Цицерон неплохо сложен. Достаточно  широкие плечи, покрытые россыпью веснушек, крепкие руки, плоский живот, сильные ноги, узловатые кисти рук с тонкими длинными пальцами, однако, мужчина зачастую сильно сутулится, что не только убавляет роста, и без того небольшого, но и убивает всякий намек на привлекательность. Движения его особой грацией и пластикой не отличаются, но и наоборот, имеют налет неуклюжести. Слишком активная жестикуляция, широкий размах рук зачастую влекут за собой мелкие разрушения. Но вопреки этому, шут ступает мягко, легко, по-кошачьи бесшумно.
Глядя на этого маленького человечка невозможно даже мысли допустить, что этот нелепый паяц является профессиональным, очень опытным наемным убийцей.
Однако если ситуация требует серьезности, Цицерон преображается практически до неузнаваемости. Вся его расхлябанность и неуклюжесть в движениях сводится к нулю, уступая место молниеносной реакции, скорости, ловкости, сосредоточенности, пластике и даже некой грации.

5. Навыки:
     • навык уровня "Мастер": Скрытность.
     • 2 навыка уровня "Эксперт": Одноручное оружие. Взлом.
     • 2 навыка уровня "Адепт" и ниже: Стрельба(адепт), Красноречие (новичок).
     Неплохо держится в седле. Отлично владеет собственным телом, что делает из него хорошего акробата. Неплохо поет и танцует. Так же являет собой неплохого актера. Умеет шить, но крайне плохо. Вполне себе съедобно готовит. Быстро читает и обладает твердым почерком.

6. Биография:
Сиродиил. Сверкающее сердце Нирна. Провинция славящаяся своим мягким климатом и превосходным вином. Родина многих выдающихся политиков, магов, деятелей искусства и скромного маленького человечка по имени Цицерон Терций.
Рождение третьего ребенка в семье владельцев небольшой фермы в районе Золотого Берега стало для родителей - стареющего Клавдия и моложавой Корнелии, настоящей неожиданностью. Все дело в том, что мальчик появился на свет на два месяца раньше положенного срока, и погиб бы наверняка, но его чудом удалось выходить. К счастью ли? Семья Терций жила не богато, даже не смотря на наличие собственного хозяйства.
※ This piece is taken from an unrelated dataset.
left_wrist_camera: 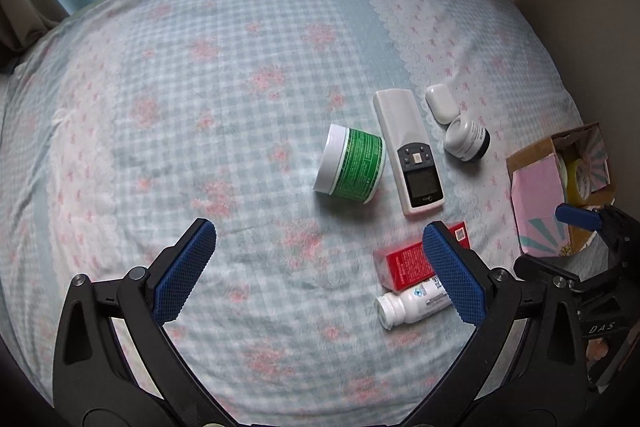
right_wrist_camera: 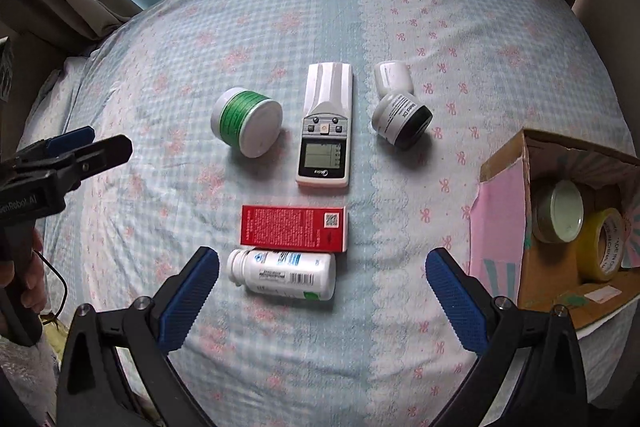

Денег не хватало на то, чтобы нанять батраков, поэтому на поле работали сами - Клавдий, Корнелия и два восьмилетних близнеца Сергиус и Тертуллиан. А какой толк от болезного недоноска, который мало того, что кушать просит, да еще и в специальном уходе нуждается, что и денежку отнимает, и время, которое, как известно, лишним у земледельцев не бывает? Правильно, никакого. По этим причинам отец своего младшего отпрыска не любил, мать жалела, старшие насмехались, окрестив его обидным до слез прозвищем "недоносок", с легкой руки Клавдия разумеется.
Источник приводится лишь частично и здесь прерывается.